[Task instructions] Among the records, how many lines carry the string "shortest"? Give that number with nothing added.
───── Data extracts
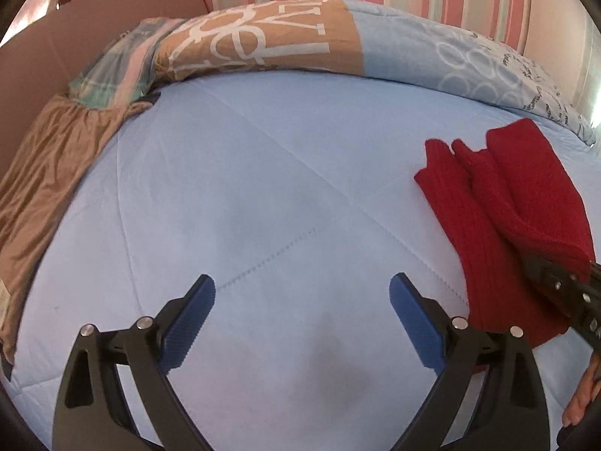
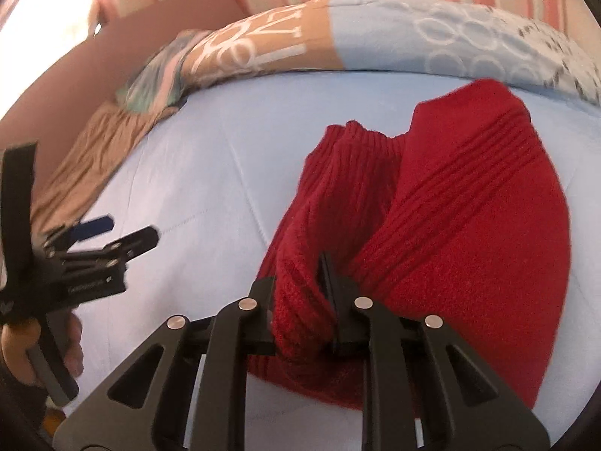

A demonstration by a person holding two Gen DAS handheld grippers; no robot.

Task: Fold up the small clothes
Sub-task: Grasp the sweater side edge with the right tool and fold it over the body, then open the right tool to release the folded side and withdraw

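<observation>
Red ribbed knit sweater [image 2: 443, 233], partly folded, lies on the pale blue quilted bedspread [image 1: 263, 188], its near edge clamped between the right gripper [image 2: 300, 300] fingers. Left gripper [image 1: 302, 293], to the sweater's left, hangs over bare quilt, blue pads [image 1: 191, 323] wide apart.

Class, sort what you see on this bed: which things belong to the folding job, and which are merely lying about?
Job: red knit garment; right gripper, shut on its edge; left gripper, open.

Lying about: patterned duvet; brown satin cloth; cardboard.

right gripper [image 2: 300, 289] | jaws pinch red sweater [image 2: 469, 255] | left gripper [image 2: 112, 236] apparently empty
</observation>
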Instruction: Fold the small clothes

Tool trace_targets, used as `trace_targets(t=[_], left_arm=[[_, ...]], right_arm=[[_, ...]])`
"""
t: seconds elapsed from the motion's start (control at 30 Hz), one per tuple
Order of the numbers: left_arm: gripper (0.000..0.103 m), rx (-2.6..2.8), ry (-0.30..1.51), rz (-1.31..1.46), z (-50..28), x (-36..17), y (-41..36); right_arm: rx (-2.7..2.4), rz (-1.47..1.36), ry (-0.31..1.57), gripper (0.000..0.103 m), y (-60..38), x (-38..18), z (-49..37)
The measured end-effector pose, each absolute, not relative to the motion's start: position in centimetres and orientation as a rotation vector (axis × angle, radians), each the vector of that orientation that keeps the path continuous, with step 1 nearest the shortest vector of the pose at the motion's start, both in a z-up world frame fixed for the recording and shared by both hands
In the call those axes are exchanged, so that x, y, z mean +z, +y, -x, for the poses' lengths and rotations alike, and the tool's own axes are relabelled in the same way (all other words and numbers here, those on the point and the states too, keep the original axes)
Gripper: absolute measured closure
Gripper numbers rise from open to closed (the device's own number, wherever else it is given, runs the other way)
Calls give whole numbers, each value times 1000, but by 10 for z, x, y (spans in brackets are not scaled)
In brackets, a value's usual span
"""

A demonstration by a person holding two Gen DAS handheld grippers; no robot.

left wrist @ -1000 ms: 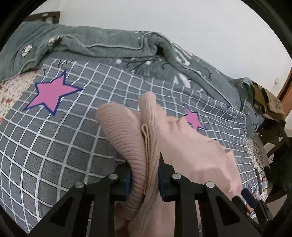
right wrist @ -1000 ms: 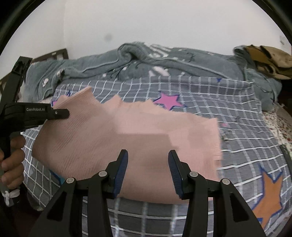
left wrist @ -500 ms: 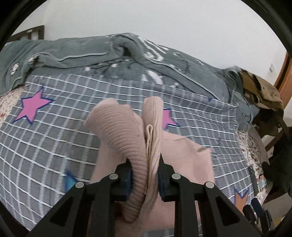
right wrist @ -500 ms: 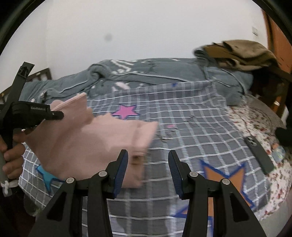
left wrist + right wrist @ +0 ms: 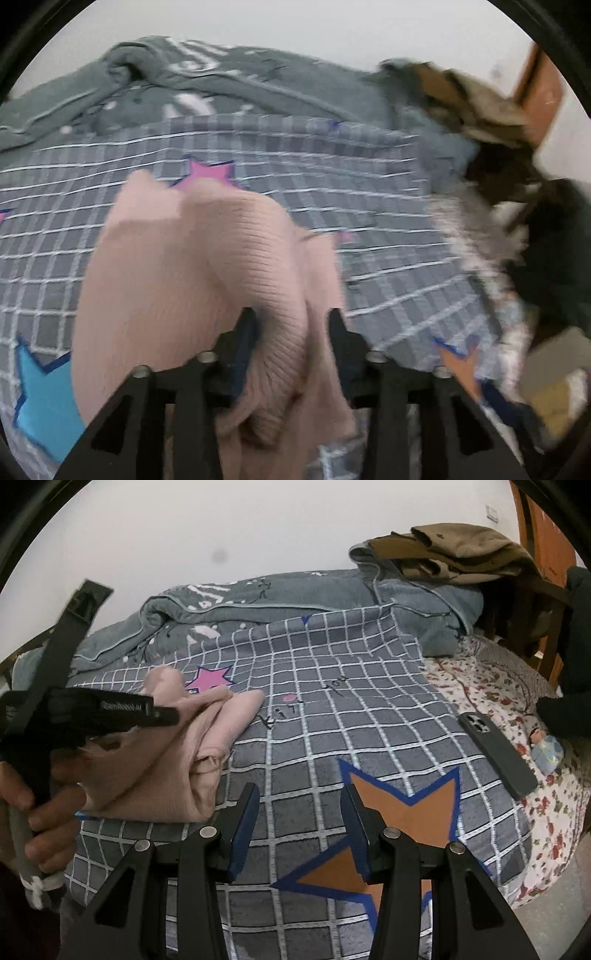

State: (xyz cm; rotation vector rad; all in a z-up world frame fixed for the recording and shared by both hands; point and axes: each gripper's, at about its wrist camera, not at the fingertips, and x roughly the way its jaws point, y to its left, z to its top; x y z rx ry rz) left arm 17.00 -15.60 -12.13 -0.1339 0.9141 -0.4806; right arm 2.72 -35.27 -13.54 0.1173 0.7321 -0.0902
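Note:
A pink ribbed knit garment (image 5: 192, 266) hangs bunched from my left gripper (image 5: 291, 321), whose jaws stand a little apart with a thick fold of the knit between them. The left wrist view is blurred. In the right wrist view the same garment (image 5: 173, 753) droops in a folded heap onto the grey checked blanket (image 5: 332, 709), held up at its left by the left gripper (image 5: 162, 712) in a hand. My right gripper (image 5: 299, 805) is open and empty, above the blanket to the right of the garment.
A rumpled grey quilt (image 5: 258, 598) lies along the bed's far side with brown clothes (image 5: 454, 550) piled on a chair at the right. A dark phone (image 5: 495, 753) and a small doll (image 5: 546, 753) lie on the floral sheet (image 5: 517, 716).
The left gripper swung right with the garment, which went from spread wide to a bunched heap. The right gripper turned right, away from the garment, and stayed open.

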Motion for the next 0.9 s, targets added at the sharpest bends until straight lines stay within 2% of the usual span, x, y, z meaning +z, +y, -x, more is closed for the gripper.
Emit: trace_targets(t=[0.07,0.1,0.27,0.47,0.53,0.63,0.73,0.8,0.83,0.9], left_arm=[[43,-518,893,146,-169,-111,-146],[40,-516,869,148,-167,-106,-139],[40,-399,823,169,-174,-99,-80],[40,-270,835,209,-187,-119,-3],[40,-257,838,215,-185,-124,13],[40,-247,844,227,-184,-131,28],[40,-246,854,244,-182,-137,36],[40,-250,859,253,-181,-142,41],[40,-251,861,254,-181,-144,41],[40,-253,867,255,-181,-148,43]], right_arm=[[-67,-122,732,58,-345,-136,-32],[-51,-126,731,58,-341,-135,-35],[38,-168,702,58,-311,-122,-50],[166,-273,690,53,-275,-113,-72],[196,-308,691,53,-265,-112,-80],[222,-343,699,48,-251,-115,-92],[158,-310,770,48,-238,-131,-110],[87,-271,820,62,-236,-144,-118],[69,-261,831,85,-237,-150,-120],[88,-266,840,91,-243,-154,-119]])
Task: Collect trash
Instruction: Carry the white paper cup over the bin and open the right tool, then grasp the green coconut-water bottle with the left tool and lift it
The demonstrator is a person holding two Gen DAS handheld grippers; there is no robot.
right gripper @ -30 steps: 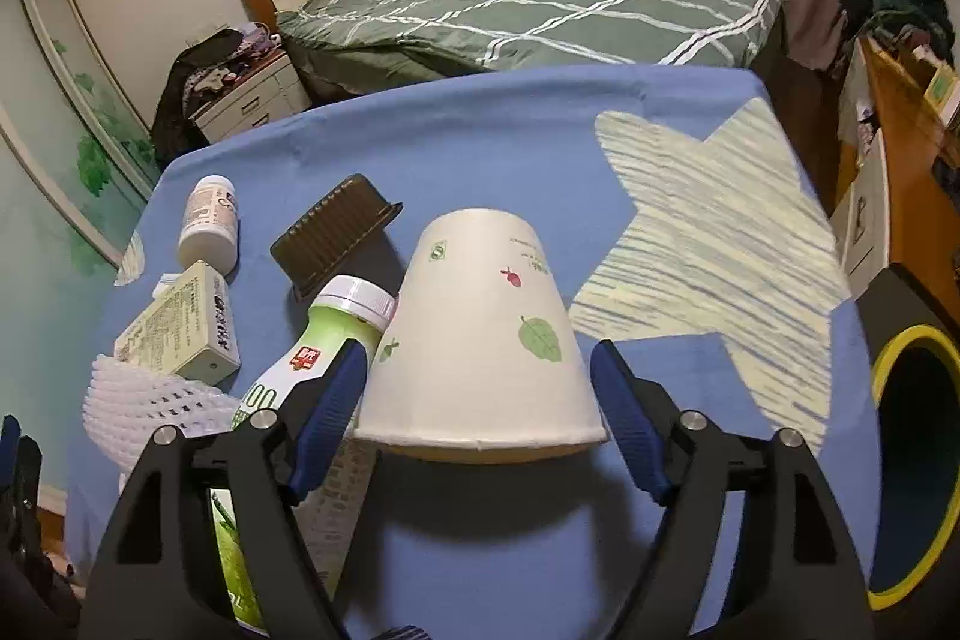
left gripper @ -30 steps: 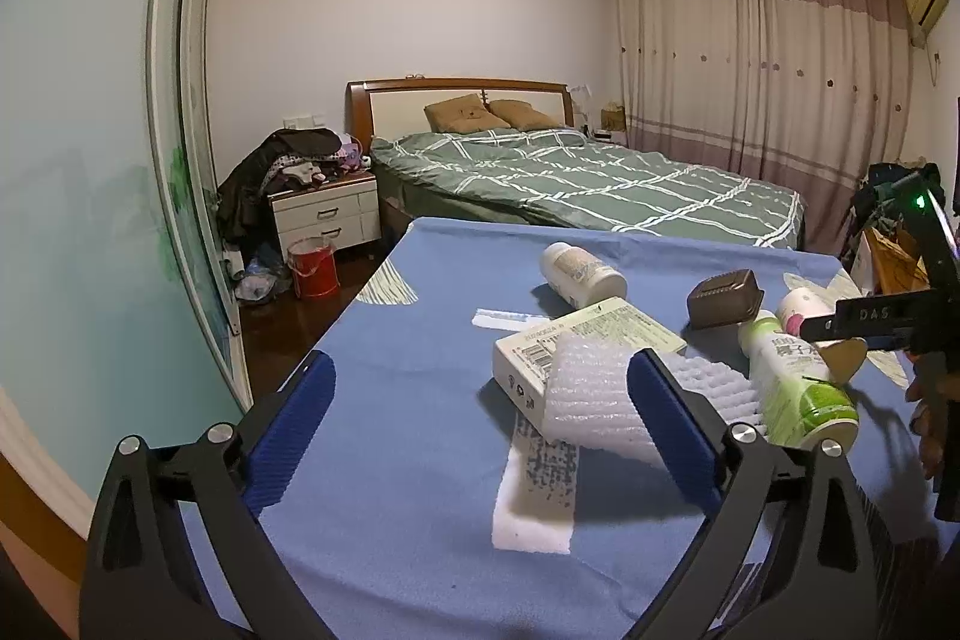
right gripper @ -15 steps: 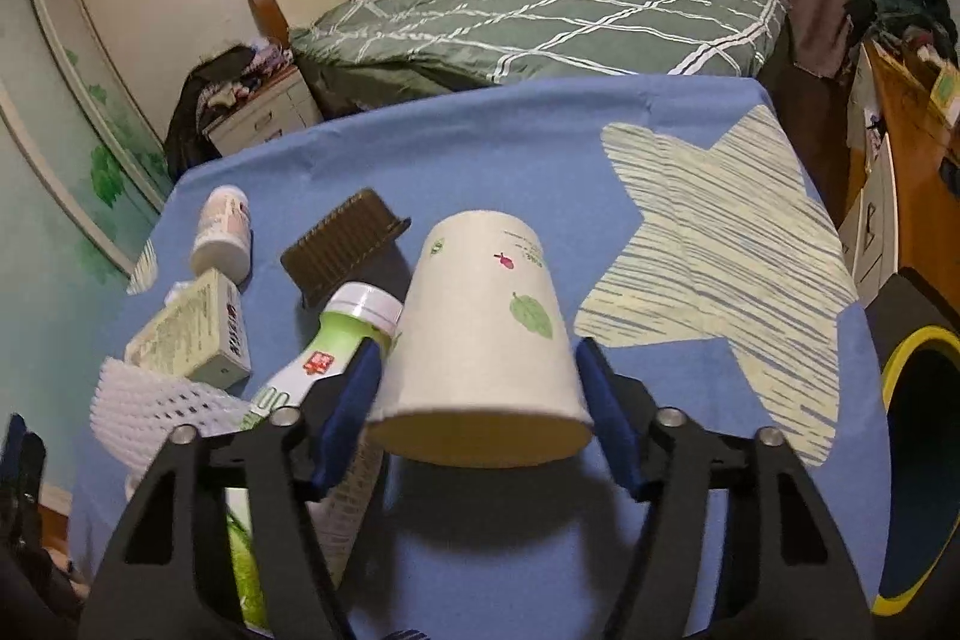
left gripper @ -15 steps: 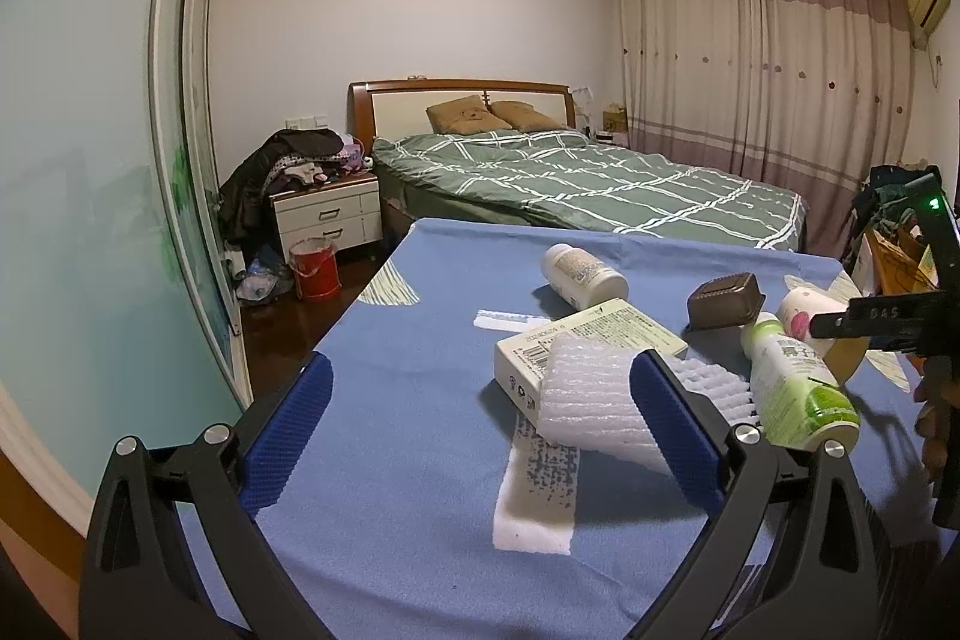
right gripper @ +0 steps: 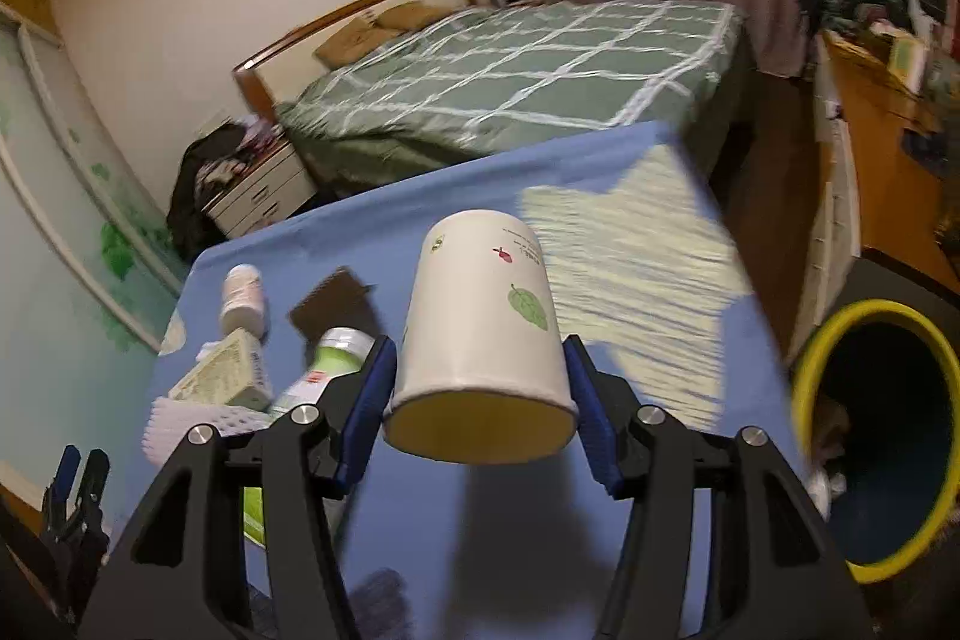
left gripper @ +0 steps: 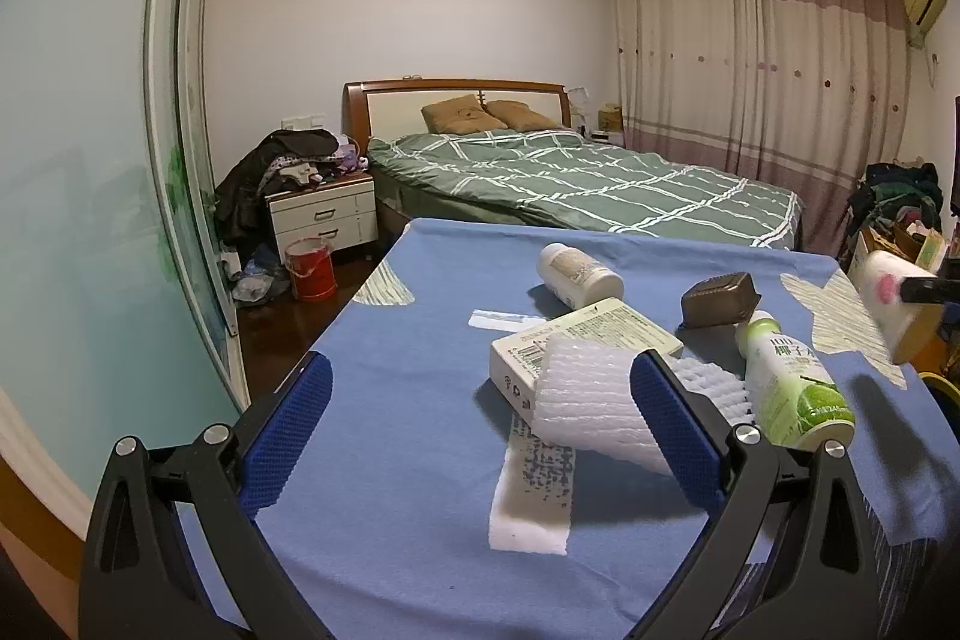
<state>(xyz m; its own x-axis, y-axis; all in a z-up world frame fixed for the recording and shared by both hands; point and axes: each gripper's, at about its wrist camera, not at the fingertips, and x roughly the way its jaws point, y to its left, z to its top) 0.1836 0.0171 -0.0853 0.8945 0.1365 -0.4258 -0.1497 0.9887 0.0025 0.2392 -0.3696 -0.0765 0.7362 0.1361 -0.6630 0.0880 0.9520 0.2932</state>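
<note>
My right gripper (right gripper: 480,400) is shut on a white paper cup (right gripper: 480,316) with a green leaf print, held upside down above the blue tablecloth (right gripper: 600,520). The cup also shows at the right edge of the left wrist view (left gripper: 888,298). My left gripper (left gripper: 480,424) is open and empty, low over the cloth. Near its right finger lie white foam netting (left gripper: 588,406), a cardboard box (left gripper: 588,340), a green drink bottle (left gripper: 792,382), a white pill bottle (left gripper: 576,274), a brown plastic tray (left gripper: 720,298) and paper strips (left gripper: 534,490).
A dark bin with a yellow rim (right gripper: 882,436) stands on the floor right of the table. A bed (left gripper: 576,184) lies beyond the table, a nightstand (left gripper: 324,220) and red bucket (left gripper: 311,268) to the left, a wooden desk (right gripper: 870,112) on the right.
My right gripper closed on the paper cup, lifted it off the cloth and swung right toward the bin. The left gripper stayed in place and open.
</note>
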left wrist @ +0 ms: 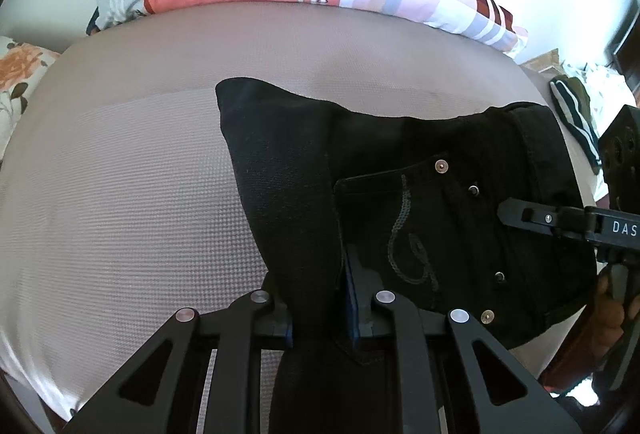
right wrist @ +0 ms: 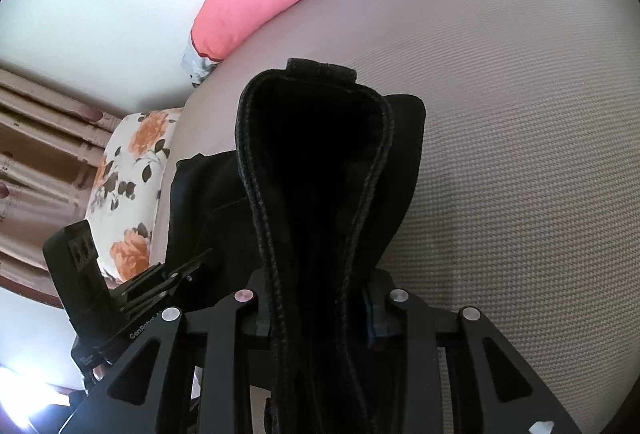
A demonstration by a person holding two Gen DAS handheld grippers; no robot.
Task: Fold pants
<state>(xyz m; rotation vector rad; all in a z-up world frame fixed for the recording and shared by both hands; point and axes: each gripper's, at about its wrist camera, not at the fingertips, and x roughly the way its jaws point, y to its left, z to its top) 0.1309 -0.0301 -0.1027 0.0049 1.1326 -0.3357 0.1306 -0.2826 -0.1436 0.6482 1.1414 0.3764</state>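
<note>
Left tongs (left wrist: 322, 318) clamp the black pants (left wrist: 400, 193) bottom centre; right tongs (right wrist: 320, 314) pinch the waistband. Thick denim could slip out onto the bed (left wrist: 120, 173).

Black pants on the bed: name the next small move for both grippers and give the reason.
Probably carry both held edges together across the bed and lay them on the part that lies flat. The left gripper pinches a fold of the black pants, the right gripper clamps the thick seamed edge, and the far part rests on the grey mattress.
</note>
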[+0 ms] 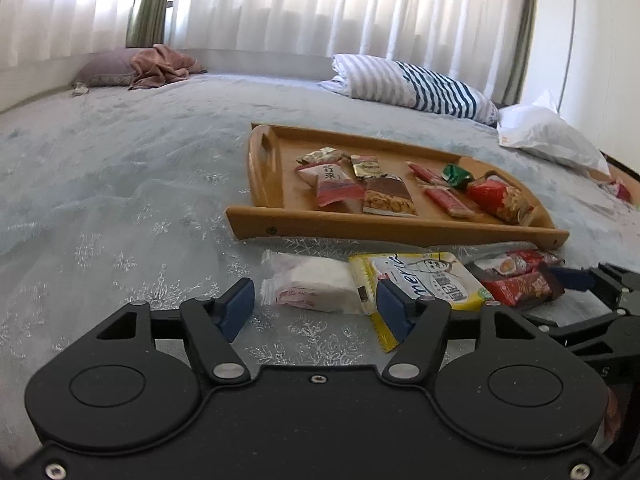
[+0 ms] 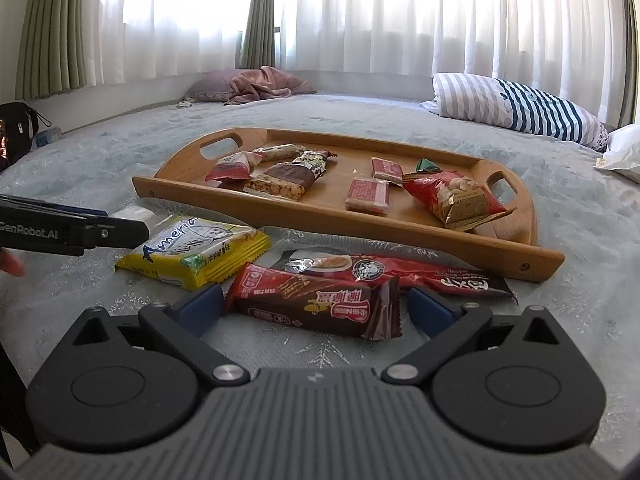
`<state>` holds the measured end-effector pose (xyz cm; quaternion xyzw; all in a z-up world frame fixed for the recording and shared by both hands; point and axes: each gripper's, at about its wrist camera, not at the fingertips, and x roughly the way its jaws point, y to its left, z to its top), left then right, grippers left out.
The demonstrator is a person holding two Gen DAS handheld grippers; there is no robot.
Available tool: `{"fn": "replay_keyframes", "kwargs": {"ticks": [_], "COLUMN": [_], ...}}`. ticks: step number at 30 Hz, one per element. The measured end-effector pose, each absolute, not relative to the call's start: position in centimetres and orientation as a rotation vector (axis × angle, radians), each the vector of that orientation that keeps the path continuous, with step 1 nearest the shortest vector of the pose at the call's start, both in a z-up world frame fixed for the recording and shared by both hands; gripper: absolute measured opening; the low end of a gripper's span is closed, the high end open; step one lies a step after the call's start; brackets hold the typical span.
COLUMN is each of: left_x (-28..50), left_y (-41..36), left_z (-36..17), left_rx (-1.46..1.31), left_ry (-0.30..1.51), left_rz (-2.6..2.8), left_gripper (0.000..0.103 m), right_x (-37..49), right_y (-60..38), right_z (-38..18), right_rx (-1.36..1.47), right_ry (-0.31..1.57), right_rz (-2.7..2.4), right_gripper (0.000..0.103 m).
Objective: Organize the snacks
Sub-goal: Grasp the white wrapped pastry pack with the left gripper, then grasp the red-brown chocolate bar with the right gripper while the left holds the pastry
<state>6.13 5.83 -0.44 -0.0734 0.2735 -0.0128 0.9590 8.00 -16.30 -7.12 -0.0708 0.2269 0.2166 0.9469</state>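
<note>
A wooden tray lies on the bed and holds several snack packets. In front of it lie a white packet, a yellow packet, a red-brown wafer packet and a long red packet. My left gripper is open with the white packet between its fingers. My right gripper is open around the wafer packet; it also shows at the right edge of the left wrist view. The left gripper's side shows in the right wrist view.
The bed has a pale blue cover. A striped pillow and a white bag lie behind the tray at right. A mauve pillow with a pink cloth lies far left. A black bag stands beside the bed.
</note>
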Motion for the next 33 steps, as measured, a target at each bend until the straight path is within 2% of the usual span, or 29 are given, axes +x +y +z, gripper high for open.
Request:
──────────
[Answer space] 2